#### What is needed:
Each record below needs to be reproduced precisely, though not its pictures.

▬▬▬▬▬▬▬▬▬▬

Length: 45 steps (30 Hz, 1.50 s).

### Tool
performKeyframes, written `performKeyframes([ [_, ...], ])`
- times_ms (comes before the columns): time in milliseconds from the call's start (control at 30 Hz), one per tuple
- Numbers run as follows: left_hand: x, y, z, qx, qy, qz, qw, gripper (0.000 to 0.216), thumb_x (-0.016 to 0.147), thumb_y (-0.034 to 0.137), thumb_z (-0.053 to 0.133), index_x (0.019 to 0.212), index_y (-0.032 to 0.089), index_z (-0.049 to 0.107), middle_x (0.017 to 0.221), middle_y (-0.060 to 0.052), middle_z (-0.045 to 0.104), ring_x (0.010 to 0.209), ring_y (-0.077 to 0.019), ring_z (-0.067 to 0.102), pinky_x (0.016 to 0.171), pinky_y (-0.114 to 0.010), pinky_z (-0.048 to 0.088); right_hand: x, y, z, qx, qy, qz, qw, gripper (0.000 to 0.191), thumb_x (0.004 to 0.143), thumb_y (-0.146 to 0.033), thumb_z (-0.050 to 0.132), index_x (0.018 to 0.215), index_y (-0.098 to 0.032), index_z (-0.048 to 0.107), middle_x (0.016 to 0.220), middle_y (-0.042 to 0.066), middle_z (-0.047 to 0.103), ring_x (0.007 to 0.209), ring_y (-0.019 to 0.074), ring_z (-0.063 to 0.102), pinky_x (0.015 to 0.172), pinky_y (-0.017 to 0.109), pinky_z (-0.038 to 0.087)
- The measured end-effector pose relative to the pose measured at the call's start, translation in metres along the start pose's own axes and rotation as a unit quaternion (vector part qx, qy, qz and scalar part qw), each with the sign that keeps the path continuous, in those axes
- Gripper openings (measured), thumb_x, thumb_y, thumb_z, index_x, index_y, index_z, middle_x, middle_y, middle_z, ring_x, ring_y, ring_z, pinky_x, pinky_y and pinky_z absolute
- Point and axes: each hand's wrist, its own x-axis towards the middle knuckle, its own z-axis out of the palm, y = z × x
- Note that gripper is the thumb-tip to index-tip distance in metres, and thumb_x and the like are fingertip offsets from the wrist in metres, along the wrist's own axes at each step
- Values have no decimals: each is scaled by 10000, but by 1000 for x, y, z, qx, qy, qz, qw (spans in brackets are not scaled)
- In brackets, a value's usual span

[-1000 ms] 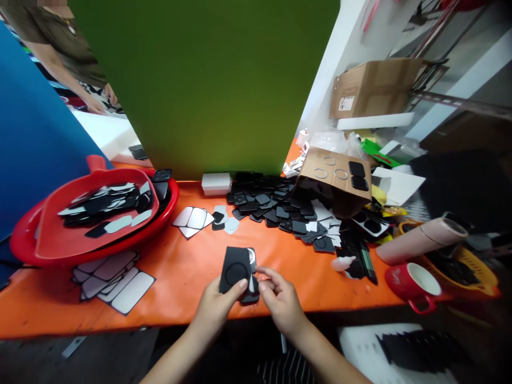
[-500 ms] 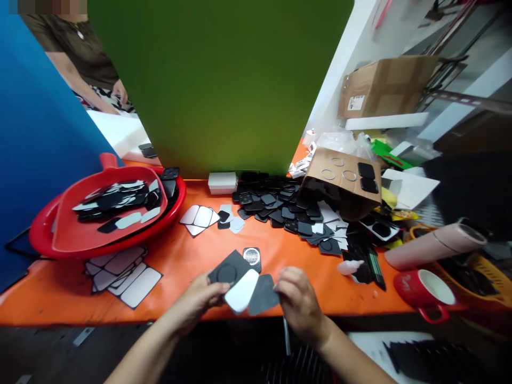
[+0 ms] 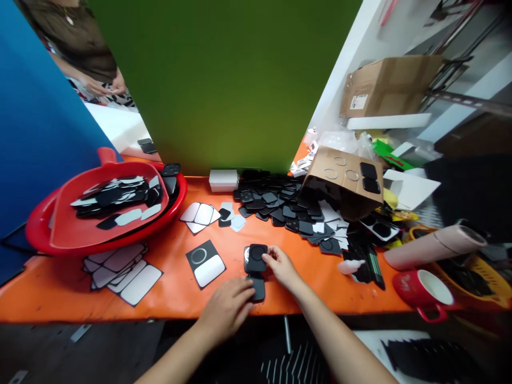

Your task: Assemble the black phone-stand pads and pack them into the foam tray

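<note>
My right hand [image 3: 282, 266] pinches the right edge of a black square pad with a ring on it [image 3: 258, 254]. That pad lies over a part with a silver patterned disc, of which only a strip shows at the left. Just below is a second dark square pad [image 3: 258, 289]. My left hand [image 3: 229, 306] has its bent fingers on this lower pad's left edge; they partly cover it. Whether the two pads are joined I cannot tell. Left of them, a dark adhesive sheet with a ring and a white rounded patch [image 3: 208, 271] lies flat on the orange table [image 3: 168, 290].
A red basin [image 3: 44, 237] holding a red tray of black and pale pieces stands at left, above white-backed sheets [image 3: 138, 282]. Many black pads [image 3: 276, 200] are heaped at the back beside a cardboard box [image 3: 320, 160]. A red mug [image 3: 412, 290] and pink tumbler [image 3: 436, 245] are at right.
The dark sheet has left my left hand and lies on the table. The grey piece is gone from my right hand. Both hands have moved to the square pads, the right one upward.
</note>
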Motion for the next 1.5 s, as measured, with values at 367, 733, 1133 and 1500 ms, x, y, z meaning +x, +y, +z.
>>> performKeyframes([
  [367, 3, 1, 28, -19, -16, -12, 1000, 348, 834, 236, 431, 1167, 263, 528, 1270, -54, 490, 1188, -261, 408, 981, -473, 337, 8, 17, 9, -36, -24, 0, 999, 171, 758, -347, 497, 803, -182, 499, 686, -21, 504, 625, 123, 478, 589, 231, 405],
  [733, 5, 1, 30, -14, 14, -1, 1000, 329, 816, 212, 461, 1127, 258, 558, 1228, -54, 528, 1150, -245, 457, 960, -445, 385, 8, 22, 11, -61, -17, -2, 998, 148, 774, -324, 479, 809, -182, 496, 675, -24, 497, 614, 120, 468, 562, 222, 382],
  [1133, 6, 1, 31, 26, 10, 9, 1000, 312, 817, 205, 461, 1109, 245, 564, 1222, -49, 533, 1141, -240, 466, 945, -442, 409, 7, 21, 12, -92, -3, -8, 996, 154, 772, -340, 475, 785, -188, 495, 693, -16, 518, 635, 129, 482, 590, 229, 382],
  [1500, 4, 0, 32, 26, 8, 8, 1000, 306, 825, 217, 459, 1112, 247, 558, 1230, -45, 527, 1147, -234, 461, 951, -433, 405, 4, 15, 15, -96, 12, -6, 995, 157, 775, -330, 469, 793, -179, 506, 714, -3, 549, 649, 133, 511, 599, 233, 399],
])
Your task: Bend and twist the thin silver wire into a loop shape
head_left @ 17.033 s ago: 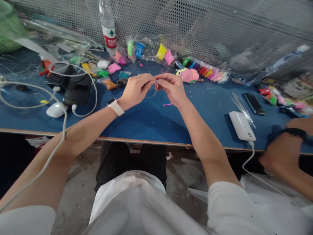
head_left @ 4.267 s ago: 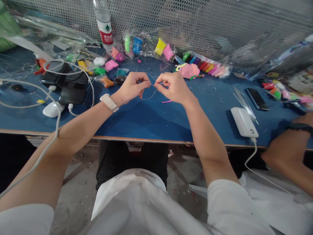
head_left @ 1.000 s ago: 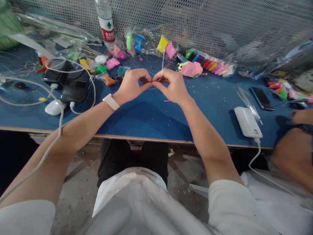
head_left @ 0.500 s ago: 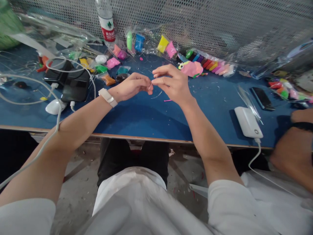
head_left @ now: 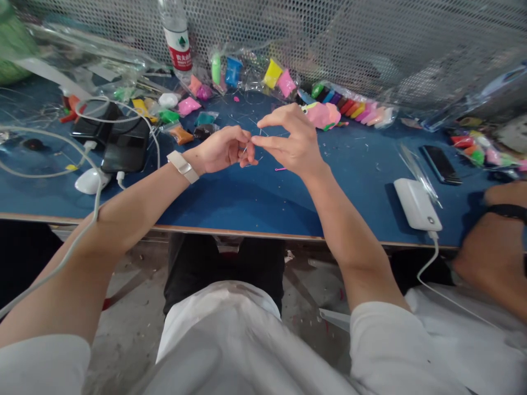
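My left hand (head_left: 228,149), with a white band (head_left: 183,167) on its wrist, is held above the blue table with its fingers curled in. A thin pale strand (head_left: 246,148) shows at its fingertips; its material is too fine to tell. My right hand (head_left: 291,138) comes from the other side, one fingertip meeting the left fingertips. Its upper finger arches away, leaving a gap. A small pink looped piece (head_left: 280,169) lies below the right hand. Just behind that hand sits a pink modelling-clay figure (head_left: 323,115), partly covered by it.
Bagged clay in several colours (head_left: 346,104) lines the back by the mesh panel. A water bottle (head_left: 178,41) stands there. Black devices (head_left: 125,144) and white cables are on the left; a white power bank (head_left: 417,204) and a phone (head_left: 441,164) on the right, near another person's arm (head_left: 496,247).
The left fingers have dropped slightly and curled differently, with the strand shifting left. My right thumb and upper finger have spread a little wider apart.
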Demonstrator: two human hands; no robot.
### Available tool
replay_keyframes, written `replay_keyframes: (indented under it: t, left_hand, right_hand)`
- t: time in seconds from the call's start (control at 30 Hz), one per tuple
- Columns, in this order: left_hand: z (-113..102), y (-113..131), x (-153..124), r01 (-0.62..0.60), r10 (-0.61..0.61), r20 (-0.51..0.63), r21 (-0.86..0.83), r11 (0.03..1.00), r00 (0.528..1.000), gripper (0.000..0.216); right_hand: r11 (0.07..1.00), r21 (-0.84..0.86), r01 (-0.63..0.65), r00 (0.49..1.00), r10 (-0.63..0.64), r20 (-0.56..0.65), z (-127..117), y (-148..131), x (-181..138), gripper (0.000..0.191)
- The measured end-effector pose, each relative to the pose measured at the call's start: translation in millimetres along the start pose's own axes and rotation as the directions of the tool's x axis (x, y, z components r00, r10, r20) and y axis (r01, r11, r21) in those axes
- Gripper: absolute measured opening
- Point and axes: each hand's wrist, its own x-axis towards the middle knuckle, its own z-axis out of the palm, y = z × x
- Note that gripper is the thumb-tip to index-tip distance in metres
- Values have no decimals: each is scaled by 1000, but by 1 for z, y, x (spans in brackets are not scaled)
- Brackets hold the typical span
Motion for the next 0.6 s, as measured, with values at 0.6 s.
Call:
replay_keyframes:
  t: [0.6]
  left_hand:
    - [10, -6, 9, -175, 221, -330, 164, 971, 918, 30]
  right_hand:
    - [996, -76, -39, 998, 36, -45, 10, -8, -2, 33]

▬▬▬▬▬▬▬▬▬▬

#### The completed task:
Length: 45 steps (30 Hz, 1.50 s).

### Tool
performKeyframes, written `performKeyframes([ [_, ...], ])`
- times_ms (comes before the columns): time in milliseconds from the call's start (control at 30 Hz), one per tuple
- Numbers run as follows: left_hand: x, y, z, qx, qy, qz, qw, gripper (0.000 to 0.216), thumb_x (-0.016 to 0.147), thumb_y (-0.034 to 0.137), thumb_z (-0.053 to 0.133), index_x (0.019 to 0.212), index_y (-0.032 to 0.089), index_z (-0.049 to 0.107), middle_x (0.017 to 0.221), middle_y (-0.060 to 0.052), middle_z (-0.045 to 0.104), ring_x (0.010 to 0.209), ring_y (-0.077 to 0.019), ring_z (-0.067 to 0.102), pinky_x (0.016 to 0.171), pinky_y (-0.114 to 0.010), pinky_z (-0.048 to 0.088); right_hand: x, y, z, qx, qy, qz, qw, gripper (0.000 to 0.191), thumb_x (0.004 to 0.143), thumb_y (-0.146 to 0.033), thumb_z (-0.050 to 0.132), index_x (0.018 to 0.215), index_y (-0.098 to 0.032), index_z (-0.048 to 0.107), middle_x (0.016 to 0.220), middle_y (-0.042 to 0.066), middle_z (-0.047 to 0.103), ring_x (0.007 to 0.209), ring_y (-0.019 to 0.074), ring_z (-0.063 to 0.102), pinky_x (0.015 to 0.172), pinky_y (-0.017 to 0.109), pinky_z (-0.038 to 0.087)
- The measured end-effector pose relative to the pose measured at the call's start, translation in metres along the start pose's own axes and rotation as a unit quaternion (vector part qx, qy, qz and scalar part qw), each with the sign that keeps the path continuous, in those axes
- Gripper openings (measured), thumb_x, thumb_y, thumb_z, index_x, index_y, index_z, middle_x, middle_y, middle_z, ring_x, ring_y, ring_z, pinky_x, pinky_y and pinky_z absolute
- Point and axes: each hand's wrist, its own x-axis towards the middle knuckle, its own z-axis out of the palm, y = z × x
- Note that gripper is the thumb-tip to index-tip distance in metres, and thumb_x and the like are fingertip offsets from the wrist in metres, along the wrist's own axes at each step
- Values have no decimals: each is scaled by 10000, but by 1000 for x, y, z, qx, qy, qz, qw (spans in brackets are not scaled)
- In brackets, a value's usual span

[-1000 ms] 
[-500 ms] 
[+0 ms] 

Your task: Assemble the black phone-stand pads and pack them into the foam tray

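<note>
My right hand [image 3: 282, 266] pinches the right edge of a black square pad with a ring on it [image 3: 258, 254]. That pad lies over a part with a silver patterned disc, of which only a strip shows at the left. Just below is a second dark square pad [image 3: 258, 289]. My left hand [image 3: 229, 306] has its bent fingers on this lower pad's left edge; they partly cover it. Whether the two pads are joined I cannot tell. Left of them, a dark adhesive sheet with a ring and a white rounded patch [image 3: 208, 271] lies flat on the orange table [image 3: 168, 290].
A red basin [image 3: 44, 237] holding a red tray of black and pale pieces stands at left, above white-backed sheets [image 3: 138, 282]. Many black pads [image 3: 276, 200] are heaped at the back beside a cardboard box [image 3: 320, 160]. A red mug [image 3: 412, 290] and pink tumbler [image 3: 436, 245] are at right.
The dark sheet has left my left hand and lies on the table. The grey piece is gone from my right hand. Both hands have moved to the square pads, the right one upward.
</note>
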Motion for the next 1.5 s, as measured, with values at 367, 733, 1133 and 1500 ms, x, y, z meaning +x, +y, +z.
>>> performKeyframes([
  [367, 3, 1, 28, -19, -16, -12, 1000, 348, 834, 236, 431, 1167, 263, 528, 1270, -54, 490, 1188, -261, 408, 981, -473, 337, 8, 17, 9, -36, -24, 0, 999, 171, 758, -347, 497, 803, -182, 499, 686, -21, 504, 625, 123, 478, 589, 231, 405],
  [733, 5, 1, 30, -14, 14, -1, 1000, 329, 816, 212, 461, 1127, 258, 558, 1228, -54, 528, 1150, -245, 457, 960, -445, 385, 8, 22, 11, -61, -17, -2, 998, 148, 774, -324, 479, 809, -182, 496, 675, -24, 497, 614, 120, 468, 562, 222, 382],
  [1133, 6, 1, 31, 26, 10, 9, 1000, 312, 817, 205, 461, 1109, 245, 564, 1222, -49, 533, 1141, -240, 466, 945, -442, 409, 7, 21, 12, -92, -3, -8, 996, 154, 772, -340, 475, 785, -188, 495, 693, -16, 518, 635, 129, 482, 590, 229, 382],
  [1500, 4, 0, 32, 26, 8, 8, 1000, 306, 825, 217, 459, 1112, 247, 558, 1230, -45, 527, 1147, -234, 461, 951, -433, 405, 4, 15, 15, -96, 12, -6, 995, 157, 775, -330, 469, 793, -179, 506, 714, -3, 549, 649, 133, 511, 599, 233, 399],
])
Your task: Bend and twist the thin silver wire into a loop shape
head_left @ 17.033 s ago: 
head_left @ 4.267 s ago: 
head_left @ 1.000 s ago: 
head_left @ 0.500 s ago: 
head_left @ now: 
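My left hand (head_left: 228,149), with a white band (head_left: 183,167) on its wrist, is held above the blue table with its fingers curled in. A thin pale strand (head_left: 246,148) shows at its fingertips; its material is too fine to tell. My right hand (head_left: 291,138) comes from the other side, one fingertip meeting the left fingertips. Its upper finger arches away, leaving a gap. A small pink looped piece (head_left: 280,169) lies below the right hand. Just behind that hand sits a pink modelling-clay figure (head_left: 323,115), partly covered by it.
Bagged clay in several colours (head_left: 346,104) lines the back by the mesh panel. A water bottle (head_left: 178,41) stands there. Black devices (head_left: 125,144) and white cables are on the left; a white power bank (head_left: 417,204) and a phone (head_left: 441,164) on the right, near another person's arm (head_left: 496,247).
The left fingers have dropped slightly and curled differently, with the strand shifting left. My right thumb and upper finger have spread a little wider apart.
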Demonstrator: two human hands; no robot.
### Available tool
replay_keyframes, written `replay_keyframes: (indented under it: t, left_hand, right_hand)`
- t: time in seconds from the call's start (control at 30 Hz), one per tuple
- Columns, in this order: left_hand: z (-113..102), y (-113..131), x (-153..124), r01 (-0.62..0.60), r10 (-0.61..0.61), r20 (-0.51..0.63), r21 (-0.86..0.83), r11 (0.03..1.00), r00 (0.528..1.000), gripper (0.000..0.216); right_hand: r11 (0.07..1.00), r21 (-0.84..0.86), r01 (-0.63..0.65), r00 (0.49..1.00), r10 (-0.63..0.64), r20 (-0.56..0.65), z (-127..117), y (-148..131), x (-181..138), gripper (0.000..0.191)
- The measured end-effector pose, each relative to the pose measured at the call's start: translation in millimetres along the start pose's own axes and rotation as the directions of the tool's x axis (x, y, z components r00, r10, r20) and y axis (r01, r11, r21) in those axes
- Gripper: absolute measured opening
- Point and axes: each hand's wrist, its own x-axis towards the middle knuckle, its own z-axis out of the palm, y = z × x
- Note that gripper is the thumb-tip to index-tip distance in metres
- Values have no decimals: each is scaled by 1000, but by 1 for z, y, x (spans in brackets are not scaled)
- Brackets hold the typical span
Motion for the next 0.6 s, as measured, with values at 0.6 s.
Call:
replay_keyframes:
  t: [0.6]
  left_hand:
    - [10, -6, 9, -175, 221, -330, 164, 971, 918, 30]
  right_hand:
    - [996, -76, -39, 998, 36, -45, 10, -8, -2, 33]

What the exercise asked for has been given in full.